En délaissant la blogosphère, j’ai eu l’impression d’être amputée d’une partie de moi-même et de ne pas laisser assez de place à mes émotions. Mais mon cerveau n’avait pas la capacité de gérer encore plus de canaux de communication et d’information. En écrivant cet article, je ne sais pas non plus quand j’aurai l’énergie d’écrire et de publier le prochain.
Au cours des derniers mois, il y a eu quelques moments où le désir d’enfant non comblé s’est rappelé à moi.
Quand la tristesse m’a prise par surprise à l’annonce de la grossesse d’une collègue, dont je sais qu’elle a attendu son tour longtemps. Cela m’a rappelé que je faisais partie d’une minorité et que la plupart des couples qui le souhaitaient finissaient bel et bien par avoir un enfant. Cela m’a aussi fait prendre conscience que beaucoup de parents se réjouissaient de la grossesse des autres couples simplement parce qu’ils allaient devenir « comme eux ».

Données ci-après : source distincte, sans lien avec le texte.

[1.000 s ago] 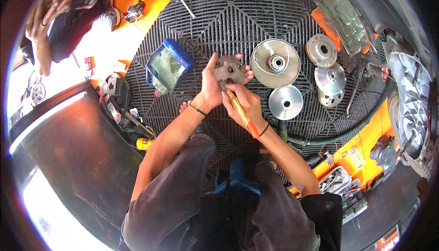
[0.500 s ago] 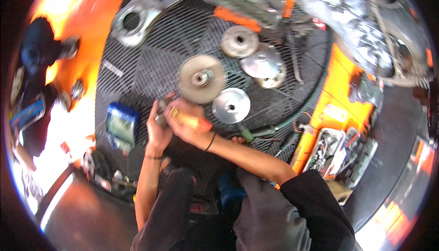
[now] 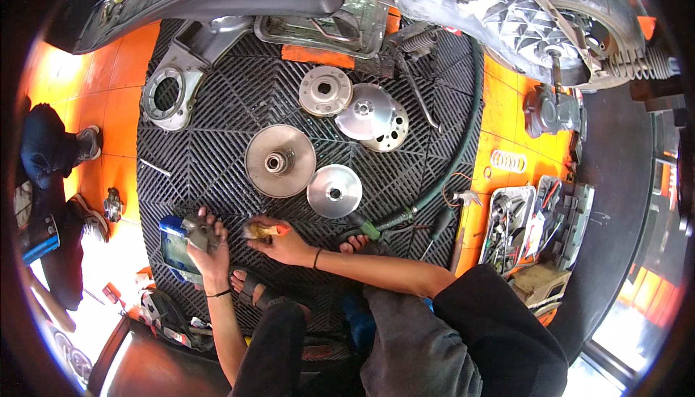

Quand j’ai tenté d’apporter mon soutien à une amie qui a dû procéder à une interruption médicale de grossesse. En prenant le temps de l’aider, alors qu’il ne s’agit pas d’une personne dont je suis particulièrement proche, j’ai compris que le deuil d’enfant faisait trop partie de moi pour que j’ignore sa demande.
Quand mon beau-père est décédé en début d’année, et que je me suis dit avec regret que sa lignée s’arrêterait peut-être après son fils. Puis quand nous avons eu à gérer ma belle-mère, et que je me suis demandé si c’était une si mauvaise chose…
Quand une collègue a critiqué les mesures sanitaires en disant : « cette politique est tellement dure pour nos jeunes, on voit bien que tous ces dirigeants n’ont pas eu d’enfants ». Comme s’il fallait avoir vécu toutes les possibilités de la vie pour être en capacité de prendre une décision réfléchie. Comme si cette mère, à l’inverse, avait la moindre idée de ce qui se passe dans la tête des personnes sans enfants. Comme si les dirigeants en question n’avaient pas dans leur entourage direct affaire à des enfants et des adolescents.
Quand une connaissance m’a bombardée de photos de son petit-fils né récemment, dont je ne connais même pas les parents et que je rencontrerai jamais, alors qu’elle sait que ce n’est pas par choix que je n’ai pas d’enfants. Même après toutes ces années, les gens avec lesquels j’apprécie de parler grossesse ou nouveau-nés se comptent sur les doigts d’une main.
Malgré cela, l’absence d’enfant est aujourd’hui passée au second plan de mes préoccupations. Si je suis perdue en ce moment, c’est plus parce que j’ai l’impression de ne pas maîtriser le cours de ma vie. J’ai envie de changement, mais ma liberté de décision est entravée par plusieurs incertitudes sur lesquelles il me semble que je n’ai aucun pouvoir. Cela met parfois mon couple à rude épreuve. Je sais qu’il faut que je me contente de petites choses : marcher, profiter de la nature, choisir les émotions auxquelles je laisse de la place, faire un pas après l’autre. Doucement, j’essaie de me dire qu’une perspective est là, quelque part, même si je ne la vois pas encore.